* [TASK STATEMENT]
Return, exactly and in full, the lines of the records below starting at the one with "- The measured" and ending at the one with "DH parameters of", and no other lines.

Records from a dataset:
========
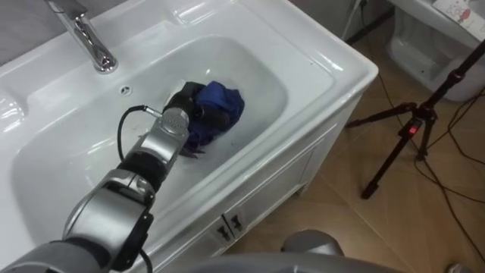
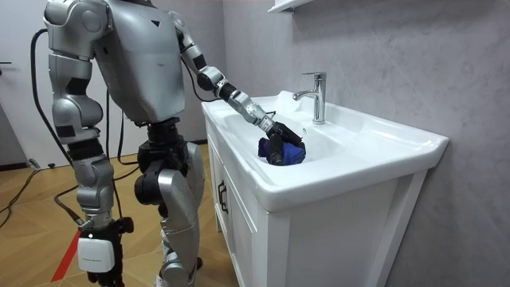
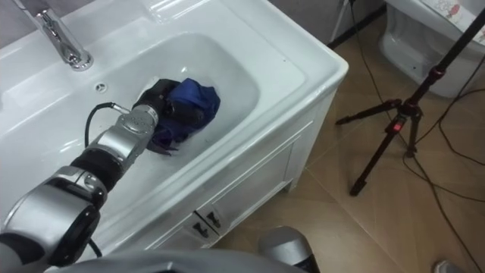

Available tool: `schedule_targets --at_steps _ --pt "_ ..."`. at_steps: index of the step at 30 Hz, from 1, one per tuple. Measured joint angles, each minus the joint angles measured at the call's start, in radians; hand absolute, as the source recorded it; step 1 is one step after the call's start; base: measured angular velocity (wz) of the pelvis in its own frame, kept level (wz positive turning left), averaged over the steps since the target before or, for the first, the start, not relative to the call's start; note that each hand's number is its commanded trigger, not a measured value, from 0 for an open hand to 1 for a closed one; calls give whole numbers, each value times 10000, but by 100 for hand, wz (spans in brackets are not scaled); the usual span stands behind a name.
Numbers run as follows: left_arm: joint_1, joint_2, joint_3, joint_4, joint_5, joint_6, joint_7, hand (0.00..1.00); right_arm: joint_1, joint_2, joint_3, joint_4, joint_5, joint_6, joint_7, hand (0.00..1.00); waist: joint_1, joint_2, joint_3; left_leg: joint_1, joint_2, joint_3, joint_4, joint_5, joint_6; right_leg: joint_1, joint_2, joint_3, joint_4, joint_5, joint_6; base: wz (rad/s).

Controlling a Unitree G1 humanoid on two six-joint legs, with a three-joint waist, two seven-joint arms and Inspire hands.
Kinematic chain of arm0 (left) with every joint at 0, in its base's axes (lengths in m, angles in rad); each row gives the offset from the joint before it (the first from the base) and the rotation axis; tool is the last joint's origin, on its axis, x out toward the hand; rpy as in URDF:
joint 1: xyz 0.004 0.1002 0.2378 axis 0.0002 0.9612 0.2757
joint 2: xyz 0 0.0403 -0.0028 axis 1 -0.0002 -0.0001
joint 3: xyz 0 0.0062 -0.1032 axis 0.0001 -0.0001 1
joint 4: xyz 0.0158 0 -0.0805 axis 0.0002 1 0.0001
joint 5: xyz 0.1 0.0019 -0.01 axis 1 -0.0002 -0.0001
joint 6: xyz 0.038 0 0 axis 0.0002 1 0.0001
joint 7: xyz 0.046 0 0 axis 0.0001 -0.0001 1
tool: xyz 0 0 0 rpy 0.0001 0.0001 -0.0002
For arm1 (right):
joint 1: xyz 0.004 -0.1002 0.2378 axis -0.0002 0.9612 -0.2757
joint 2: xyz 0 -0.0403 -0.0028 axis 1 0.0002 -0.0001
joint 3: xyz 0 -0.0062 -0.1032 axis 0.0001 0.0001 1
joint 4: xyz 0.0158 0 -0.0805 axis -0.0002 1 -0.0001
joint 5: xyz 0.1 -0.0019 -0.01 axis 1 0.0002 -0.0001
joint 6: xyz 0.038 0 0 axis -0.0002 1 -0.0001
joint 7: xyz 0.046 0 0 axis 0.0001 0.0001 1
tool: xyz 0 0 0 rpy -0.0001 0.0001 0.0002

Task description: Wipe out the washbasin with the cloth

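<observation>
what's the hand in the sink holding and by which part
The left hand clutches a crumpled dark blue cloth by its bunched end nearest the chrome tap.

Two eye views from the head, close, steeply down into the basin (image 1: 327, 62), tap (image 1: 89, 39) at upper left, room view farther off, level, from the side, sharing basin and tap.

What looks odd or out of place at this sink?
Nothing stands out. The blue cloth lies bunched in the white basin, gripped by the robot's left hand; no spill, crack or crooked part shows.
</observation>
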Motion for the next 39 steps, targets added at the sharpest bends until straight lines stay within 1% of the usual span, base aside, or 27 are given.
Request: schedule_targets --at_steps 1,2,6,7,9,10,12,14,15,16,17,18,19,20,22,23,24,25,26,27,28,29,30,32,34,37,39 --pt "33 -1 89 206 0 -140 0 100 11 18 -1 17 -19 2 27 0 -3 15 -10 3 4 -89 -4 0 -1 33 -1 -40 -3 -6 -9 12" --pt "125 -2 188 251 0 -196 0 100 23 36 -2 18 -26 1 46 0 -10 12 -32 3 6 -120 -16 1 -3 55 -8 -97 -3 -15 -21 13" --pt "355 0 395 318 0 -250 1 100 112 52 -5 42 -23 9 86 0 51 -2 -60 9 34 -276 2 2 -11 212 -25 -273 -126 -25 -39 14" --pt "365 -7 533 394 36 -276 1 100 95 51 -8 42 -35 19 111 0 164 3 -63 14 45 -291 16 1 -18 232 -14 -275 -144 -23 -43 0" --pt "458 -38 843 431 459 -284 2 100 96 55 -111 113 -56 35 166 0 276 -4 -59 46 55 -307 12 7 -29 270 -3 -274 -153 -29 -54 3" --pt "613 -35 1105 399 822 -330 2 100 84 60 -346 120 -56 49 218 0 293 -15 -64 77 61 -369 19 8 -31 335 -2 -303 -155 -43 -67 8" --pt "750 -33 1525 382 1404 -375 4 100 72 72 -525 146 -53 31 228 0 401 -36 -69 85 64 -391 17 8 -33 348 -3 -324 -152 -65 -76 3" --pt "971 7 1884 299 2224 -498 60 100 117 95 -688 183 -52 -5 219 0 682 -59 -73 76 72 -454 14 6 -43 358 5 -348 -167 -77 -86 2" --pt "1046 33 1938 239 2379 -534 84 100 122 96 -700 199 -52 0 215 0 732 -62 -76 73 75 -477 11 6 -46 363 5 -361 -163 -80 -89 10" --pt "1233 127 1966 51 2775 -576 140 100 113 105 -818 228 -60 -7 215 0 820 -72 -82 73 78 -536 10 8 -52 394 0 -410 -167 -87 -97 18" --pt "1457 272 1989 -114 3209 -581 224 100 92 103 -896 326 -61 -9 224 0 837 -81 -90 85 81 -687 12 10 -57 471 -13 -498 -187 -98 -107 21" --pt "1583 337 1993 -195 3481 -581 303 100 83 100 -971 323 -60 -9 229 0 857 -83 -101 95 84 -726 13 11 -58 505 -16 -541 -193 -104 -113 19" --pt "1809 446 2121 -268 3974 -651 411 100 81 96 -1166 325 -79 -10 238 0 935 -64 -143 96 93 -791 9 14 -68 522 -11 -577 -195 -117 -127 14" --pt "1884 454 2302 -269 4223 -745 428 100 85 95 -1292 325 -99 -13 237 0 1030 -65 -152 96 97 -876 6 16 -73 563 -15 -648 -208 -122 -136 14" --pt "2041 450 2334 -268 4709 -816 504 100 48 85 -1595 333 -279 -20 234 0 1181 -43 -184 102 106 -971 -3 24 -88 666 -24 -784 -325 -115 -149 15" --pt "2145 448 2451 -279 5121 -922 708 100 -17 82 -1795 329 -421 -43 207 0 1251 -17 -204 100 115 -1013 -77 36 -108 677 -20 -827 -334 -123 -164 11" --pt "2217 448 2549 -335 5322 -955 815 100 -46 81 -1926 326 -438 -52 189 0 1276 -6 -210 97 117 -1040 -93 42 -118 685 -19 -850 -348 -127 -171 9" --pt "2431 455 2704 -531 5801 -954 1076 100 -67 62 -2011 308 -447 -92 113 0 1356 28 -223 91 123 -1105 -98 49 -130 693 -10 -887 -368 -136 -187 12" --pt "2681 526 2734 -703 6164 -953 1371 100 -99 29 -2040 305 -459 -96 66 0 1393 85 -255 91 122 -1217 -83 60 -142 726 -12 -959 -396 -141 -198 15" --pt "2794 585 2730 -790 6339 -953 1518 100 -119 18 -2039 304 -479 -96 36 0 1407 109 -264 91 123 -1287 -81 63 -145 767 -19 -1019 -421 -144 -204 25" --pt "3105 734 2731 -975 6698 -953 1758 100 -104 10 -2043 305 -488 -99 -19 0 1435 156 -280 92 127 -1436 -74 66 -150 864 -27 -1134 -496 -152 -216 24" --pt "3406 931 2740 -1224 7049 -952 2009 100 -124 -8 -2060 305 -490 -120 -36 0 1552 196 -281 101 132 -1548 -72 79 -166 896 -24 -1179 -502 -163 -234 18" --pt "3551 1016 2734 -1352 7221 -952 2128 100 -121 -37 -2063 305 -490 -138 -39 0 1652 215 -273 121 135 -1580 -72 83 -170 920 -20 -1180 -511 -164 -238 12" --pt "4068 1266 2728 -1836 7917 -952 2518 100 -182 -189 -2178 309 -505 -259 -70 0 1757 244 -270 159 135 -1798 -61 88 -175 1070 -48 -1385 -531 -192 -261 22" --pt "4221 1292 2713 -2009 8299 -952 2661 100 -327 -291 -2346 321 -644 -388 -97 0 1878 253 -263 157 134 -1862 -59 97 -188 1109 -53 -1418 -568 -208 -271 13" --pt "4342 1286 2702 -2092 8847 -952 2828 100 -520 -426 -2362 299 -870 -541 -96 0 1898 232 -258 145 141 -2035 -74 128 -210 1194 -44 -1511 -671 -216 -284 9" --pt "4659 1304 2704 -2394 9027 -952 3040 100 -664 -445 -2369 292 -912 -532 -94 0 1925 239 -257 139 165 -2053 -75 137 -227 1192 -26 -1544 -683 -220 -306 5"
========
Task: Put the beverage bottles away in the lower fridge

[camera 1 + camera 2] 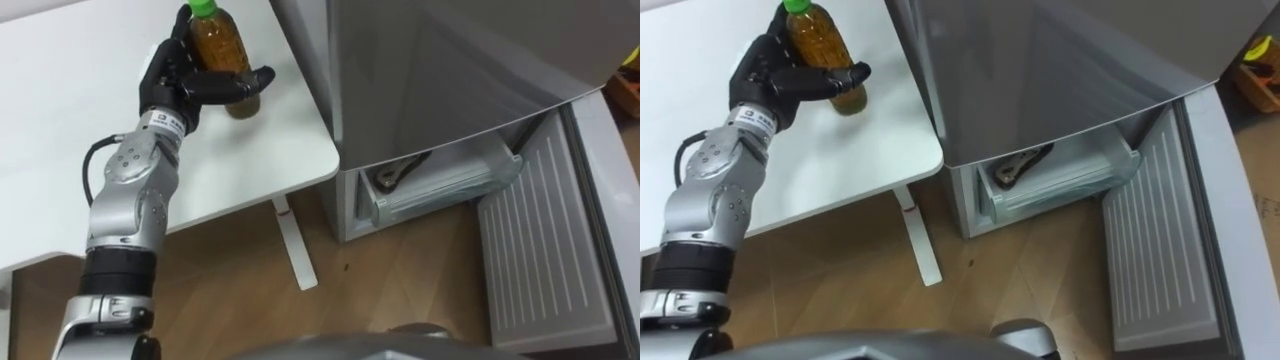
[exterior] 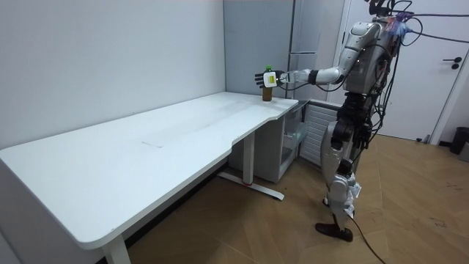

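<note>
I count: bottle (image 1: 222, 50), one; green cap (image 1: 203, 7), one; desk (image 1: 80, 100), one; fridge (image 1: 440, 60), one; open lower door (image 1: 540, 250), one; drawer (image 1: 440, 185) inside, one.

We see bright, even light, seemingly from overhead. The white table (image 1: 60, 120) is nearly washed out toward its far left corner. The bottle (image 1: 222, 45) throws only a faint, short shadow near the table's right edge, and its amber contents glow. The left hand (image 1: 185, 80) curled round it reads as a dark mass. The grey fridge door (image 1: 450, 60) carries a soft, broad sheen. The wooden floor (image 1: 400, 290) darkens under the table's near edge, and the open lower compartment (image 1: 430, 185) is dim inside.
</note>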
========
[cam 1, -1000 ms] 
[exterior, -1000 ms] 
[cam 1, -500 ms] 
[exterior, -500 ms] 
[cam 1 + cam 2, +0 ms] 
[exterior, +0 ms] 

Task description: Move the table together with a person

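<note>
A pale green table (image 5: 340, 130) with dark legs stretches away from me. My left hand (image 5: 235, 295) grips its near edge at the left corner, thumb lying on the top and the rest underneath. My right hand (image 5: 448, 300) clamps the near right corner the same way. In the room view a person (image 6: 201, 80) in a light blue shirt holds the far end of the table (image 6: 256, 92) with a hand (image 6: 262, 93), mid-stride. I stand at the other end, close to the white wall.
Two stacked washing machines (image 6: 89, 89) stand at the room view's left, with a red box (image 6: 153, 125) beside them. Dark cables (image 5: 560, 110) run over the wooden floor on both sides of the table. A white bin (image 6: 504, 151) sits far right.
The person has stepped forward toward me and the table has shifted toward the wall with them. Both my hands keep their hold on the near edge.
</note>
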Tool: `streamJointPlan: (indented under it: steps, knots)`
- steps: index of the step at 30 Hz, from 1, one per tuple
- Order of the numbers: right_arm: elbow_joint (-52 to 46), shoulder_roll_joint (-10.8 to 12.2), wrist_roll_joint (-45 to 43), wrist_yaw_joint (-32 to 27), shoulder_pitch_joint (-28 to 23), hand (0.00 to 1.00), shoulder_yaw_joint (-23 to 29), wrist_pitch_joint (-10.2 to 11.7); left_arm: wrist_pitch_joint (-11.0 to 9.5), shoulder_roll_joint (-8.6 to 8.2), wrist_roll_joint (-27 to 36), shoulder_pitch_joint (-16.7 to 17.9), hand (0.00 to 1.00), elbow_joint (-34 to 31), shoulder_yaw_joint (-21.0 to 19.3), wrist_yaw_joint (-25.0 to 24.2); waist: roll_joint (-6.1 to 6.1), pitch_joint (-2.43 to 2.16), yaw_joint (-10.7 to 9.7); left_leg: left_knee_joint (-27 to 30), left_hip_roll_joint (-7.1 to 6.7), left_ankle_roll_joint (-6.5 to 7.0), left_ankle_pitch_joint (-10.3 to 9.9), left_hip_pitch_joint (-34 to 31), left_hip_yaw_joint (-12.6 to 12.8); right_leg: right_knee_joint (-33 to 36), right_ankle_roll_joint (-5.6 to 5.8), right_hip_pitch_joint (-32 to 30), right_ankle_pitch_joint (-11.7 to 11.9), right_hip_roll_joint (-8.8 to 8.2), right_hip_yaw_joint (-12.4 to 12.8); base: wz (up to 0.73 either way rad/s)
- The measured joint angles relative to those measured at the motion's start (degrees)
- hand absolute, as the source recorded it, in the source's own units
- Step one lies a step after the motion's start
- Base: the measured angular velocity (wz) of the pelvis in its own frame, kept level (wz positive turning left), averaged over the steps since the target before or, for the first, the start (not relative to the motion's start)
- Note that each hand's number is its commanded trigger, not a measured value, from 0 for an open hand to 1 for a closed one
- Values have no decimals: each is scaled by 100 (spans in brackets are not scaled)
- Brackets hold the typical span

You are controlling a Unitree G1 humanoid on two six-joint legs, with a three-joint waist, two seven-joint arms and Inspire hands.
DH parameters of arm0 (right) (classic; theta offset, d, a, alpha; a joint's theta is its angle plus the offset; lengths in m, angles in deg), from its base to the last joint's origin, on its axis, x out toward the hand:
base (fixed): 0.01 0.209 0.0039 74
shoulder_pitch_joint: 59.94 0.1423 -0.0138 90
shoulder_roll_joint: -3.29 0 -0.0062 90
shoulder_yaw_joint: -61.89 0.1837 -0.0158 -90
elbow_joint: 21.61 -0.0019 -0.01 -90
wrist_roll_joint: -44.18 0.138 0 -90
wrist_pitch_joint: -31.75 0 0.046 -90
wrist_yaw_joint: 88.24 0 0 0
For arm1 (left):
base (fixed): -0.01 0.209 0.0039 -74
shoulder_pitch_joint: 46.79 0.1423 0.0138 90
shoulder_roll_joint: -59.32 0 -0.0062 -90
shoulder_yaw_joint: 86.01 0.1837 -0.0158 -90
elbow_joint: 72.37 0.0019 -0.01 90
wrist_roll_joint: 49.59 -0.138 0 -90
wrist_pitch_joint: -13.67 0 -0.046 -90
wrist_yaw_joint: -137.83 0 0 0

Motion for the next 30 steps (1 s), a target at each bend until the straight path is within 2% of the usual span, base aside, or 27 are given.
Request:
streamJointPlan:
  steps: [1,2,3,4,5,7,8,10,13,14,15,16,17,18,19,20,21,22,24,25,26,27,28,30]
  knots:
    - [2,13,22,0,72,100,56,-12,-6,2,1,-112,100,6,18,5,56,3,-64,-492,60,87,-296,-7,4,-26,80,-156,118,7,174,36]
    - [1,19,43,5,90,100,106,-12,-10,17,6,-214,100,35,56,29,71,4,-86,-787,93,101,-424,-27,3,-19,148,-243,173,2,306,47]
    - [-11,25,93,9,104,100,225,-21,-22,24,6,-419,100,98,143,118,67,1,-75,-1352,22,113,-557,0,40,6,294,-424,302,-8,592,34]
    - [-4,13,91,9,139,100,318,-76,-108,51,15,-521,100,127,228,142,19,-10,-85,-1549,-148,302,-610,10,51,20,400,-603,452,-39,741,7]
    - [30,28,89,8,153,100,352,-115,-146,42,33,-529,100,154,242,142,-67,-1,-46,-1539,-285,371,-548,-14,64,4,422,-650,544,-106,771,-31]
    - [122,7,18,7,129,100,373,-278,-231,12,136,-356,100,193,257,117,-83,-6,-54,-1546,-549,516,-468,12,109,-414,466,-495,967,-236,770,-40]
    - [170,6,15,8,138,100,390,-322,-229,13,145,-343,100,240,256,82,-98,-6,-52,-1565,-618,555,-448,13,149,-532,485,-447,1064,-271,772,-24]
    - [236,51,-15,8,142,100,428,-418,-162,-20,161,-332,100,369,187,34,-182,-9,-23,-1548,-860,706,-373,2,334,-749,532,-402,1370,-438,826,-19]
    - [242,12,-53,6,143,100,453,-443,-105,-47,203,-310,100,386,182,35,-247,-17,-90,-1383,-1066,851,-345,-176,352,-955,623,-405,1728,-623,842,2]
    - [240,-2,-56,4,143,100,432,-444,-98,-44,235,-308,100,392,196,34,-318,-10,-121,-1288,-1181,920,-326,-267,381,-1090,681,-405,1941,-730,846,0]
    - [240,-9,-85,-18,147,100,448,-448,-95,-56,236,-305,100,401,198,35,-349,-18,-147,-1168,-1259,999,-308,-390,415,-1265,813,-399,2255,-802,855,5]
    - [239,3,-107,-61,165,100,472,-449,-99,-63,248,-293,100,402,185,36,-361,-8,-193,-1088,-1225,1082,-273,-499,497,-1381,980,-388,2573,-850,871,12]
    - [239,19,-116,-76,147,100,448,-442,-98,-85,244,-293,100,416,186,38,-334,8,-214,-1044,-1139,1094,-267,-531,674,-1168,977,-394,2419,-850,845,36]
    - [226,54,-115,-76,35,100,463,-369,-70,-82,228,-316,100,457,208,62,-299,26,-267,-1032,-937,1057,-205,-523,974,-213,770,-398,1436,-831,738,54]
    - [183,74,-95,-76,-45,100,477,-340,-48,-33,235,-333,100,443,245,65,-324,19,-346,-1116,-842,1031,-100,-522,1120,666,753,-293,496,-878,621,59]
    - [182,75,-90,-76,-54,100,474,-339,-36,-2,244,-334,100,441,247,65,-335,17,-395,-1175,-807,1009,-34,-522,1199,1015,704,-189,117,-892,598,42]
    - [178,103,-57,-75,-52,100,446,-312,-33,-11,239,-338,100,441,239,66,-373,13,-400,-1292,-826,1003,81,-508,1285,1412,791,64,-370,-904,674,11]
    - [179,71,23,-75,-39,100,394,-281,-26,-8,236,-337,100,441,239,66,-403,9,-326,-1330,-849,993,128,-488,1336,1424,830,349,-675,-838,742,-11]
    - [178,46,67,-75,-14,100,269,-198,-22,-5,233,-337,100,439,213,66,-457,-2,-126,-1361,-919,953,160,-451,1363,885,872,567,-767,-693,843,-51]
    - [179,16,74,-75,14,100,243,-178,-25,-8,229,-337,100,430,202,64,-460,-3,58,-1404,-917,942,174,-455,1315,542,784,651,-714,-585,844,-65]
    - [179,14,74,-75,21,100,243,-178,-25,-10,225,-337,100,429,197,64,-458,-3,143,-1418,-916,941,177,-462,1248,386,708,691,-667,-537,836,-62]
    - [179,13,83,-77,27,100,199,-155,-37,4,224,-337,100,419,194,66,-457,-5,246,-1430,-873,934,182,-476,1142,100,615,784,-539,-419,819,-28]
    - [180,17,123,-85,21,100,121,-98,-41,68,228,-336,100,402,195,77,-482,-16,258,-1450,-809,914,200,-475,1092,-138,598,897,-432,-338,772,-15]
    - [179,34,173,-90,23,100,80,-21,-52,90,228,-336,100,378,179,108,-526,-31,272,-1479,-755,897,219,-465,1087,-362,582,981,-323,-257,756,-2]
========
* [RESPONSE TO THE EXERCISE]
- The measured joint angles relative to those measured at the motion's start (degrees)
- hand absolute, as the source recorded it, in the source's own units
- Step one lies a step after the motion's start
- Base: the measured angular velocity (wz) of the pelvis in its own frame, kept level (wz positive turning left), averaged over the steps since the target before or, for the first, the start (not relative to the motion's start)
- Note that each hand's number is its commanded trigger, not a measured value, from 0 for an open hand to 1 for a closed one
- Values have no decimals: each is scaled by 100 (spans in brackets are not scaled)
- Brackets hold the typical span

You are controlling a Unitree G1 humanoid on two six-joint legs, with a three-joint waist, two seven-joint arms and Inspire hands.
DH parameters of arm0 (right) (classic; theta offset, d, a, alpha; a joint's theta is its angle plus the offset; lengths in m, angles in deg), from its base to the last joint's origin, on its axis, x out toward the hand:

This exercise requires no additional answer.